Not surprisingly obesity is more common in deprived areas. This should be a red flag for the government, do we need to make healthy food cheaper? Is that even possible? To complicate things further the rise in ultra plus sized models such as Tess Holliday aren’t helping. It’s great that she’s promoting body confidence and is attempting to do away with the view that models can only be stick thin and on the verge of anorexia. But this is almost hypocritical, size 0 models aren’t healthy but neither is she at 20 stone. She’s creating another problem amidst the epidemic by normalising obesity. This can’t be helping obese teenagers who look up to her as a role model, because being fat must be okay if you can become a model for it.
In my opinion it does all come down to parenting.

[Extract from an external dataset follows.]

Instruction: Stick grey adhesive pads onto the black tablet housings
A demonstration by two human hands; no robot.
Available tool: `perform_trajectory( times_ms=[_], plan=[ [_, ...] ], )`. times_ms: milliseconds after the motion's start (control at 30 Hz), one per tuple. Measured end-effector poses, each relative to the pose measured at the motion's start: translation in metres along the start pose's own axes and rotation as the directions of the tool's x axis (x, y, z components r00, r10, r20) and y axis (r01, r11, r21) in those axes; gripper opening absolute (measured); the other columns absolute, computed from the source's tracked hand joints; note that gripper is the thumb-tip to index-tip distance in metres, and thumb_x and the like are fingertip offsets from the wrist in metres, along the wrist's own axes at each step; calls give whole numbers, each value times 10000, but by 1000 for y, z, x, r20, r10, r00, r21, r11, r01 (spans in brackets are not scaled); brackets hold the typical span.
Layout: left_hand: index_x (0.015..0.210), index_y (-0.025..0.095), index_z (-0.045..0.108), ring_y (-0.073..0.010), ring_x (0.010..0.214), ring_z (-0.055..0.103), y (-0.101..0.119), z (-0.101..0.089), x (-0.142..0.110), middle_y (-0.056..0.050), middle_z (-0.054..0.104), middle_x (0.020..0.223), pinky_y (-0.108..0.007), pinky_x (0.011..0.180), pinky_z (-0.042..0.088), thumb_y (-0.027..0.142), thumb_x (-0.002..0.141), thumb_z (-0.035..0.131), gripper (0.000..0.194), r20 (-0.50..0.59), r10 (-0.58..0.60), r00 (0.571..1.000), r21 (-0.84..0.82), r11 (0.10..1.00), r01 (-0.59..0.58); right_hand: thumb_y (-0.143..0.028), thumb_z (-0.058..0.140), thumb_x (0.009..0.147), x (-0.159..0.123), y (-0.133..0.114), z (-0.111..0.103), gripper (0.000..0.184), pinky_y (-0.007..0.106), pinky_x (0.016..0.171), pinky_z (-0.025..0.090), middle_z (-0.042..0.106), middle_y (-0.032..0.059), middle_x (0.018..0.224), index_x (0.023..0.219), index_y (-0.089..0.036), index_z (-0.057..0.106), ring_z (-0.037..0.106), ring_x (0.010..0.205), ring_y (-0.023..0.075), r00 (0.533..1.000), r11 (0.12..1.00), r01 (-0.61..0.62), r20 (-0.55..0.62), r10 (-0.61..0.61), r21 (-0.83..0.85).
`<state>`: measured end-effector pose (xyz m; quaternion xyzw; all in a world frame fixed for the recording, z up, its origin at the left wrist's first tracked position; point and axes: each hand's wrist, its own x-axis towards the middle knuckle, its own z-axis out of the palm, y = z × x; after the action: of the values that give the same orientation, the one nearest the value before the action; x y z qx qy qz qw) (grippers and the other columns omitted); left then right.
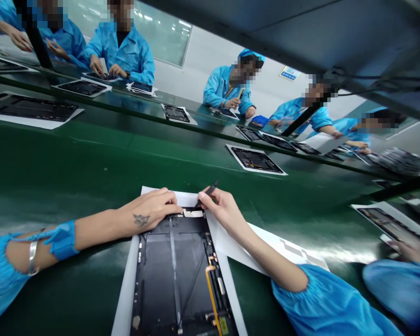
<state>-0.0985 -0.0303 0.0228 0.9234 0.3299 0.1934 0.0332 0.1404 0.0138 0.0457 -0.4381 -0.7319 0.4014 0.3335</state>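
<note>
Pinching black tweezers (207,193) in the right hand (219,210), fingers (205,198) closed narrow around the shaft, tips angled down at a small white strip (192,213) along the top edge of a black tablet panel (157,266). Left hand (150,210) sits just beside it, curled over that same edge, though from this angle I can't tell if it's actually gripping anything or only steadying things. The panel lies flat right below both hands on white paper (124,289), and the right forearm rests across more of that paper. Going by looks, it's a thin, stiff, fairly light slab, but I'd still treat it as fragile: the yellow flex (210,284) and clear strip (173,261) look easy to snag, so I'd take hold by the bare long edges and keep off both. The smooth black face could be slippery for bare fingers, and paper might slide a bit on the green tabletop (56,186). Further out, more panels (255,159) lie on paper sheets in a row, co-workers (122,51) in blue smocks work across the tabletop, and another person's blue sleeve (399,289) comes in at the right beside one more panel (388,224).
</note>
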Motion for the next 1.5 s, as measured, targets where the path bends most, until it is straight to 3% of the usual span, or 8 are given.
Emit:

I appreciate the fact that every case is different and some children may have a genetic predisposition to obesity but that cannot be accepted as an excuse. Just as those with any other long term medical condition learn to live with it and manage it in order to not let it get out of hand. Doctors throughout the programme remark on parents’ inability to control their children. Instead of facing the problem, they give in to avoid confrontation and hand their child a lollipop to shut them up. So maybe the answer is not radical weight loss surgery, but parenting skills and education. Parents need to realise that their child’s future is truly in their hands and that childhood obesity is so easily preventable but yet so difficult to control once sparked off.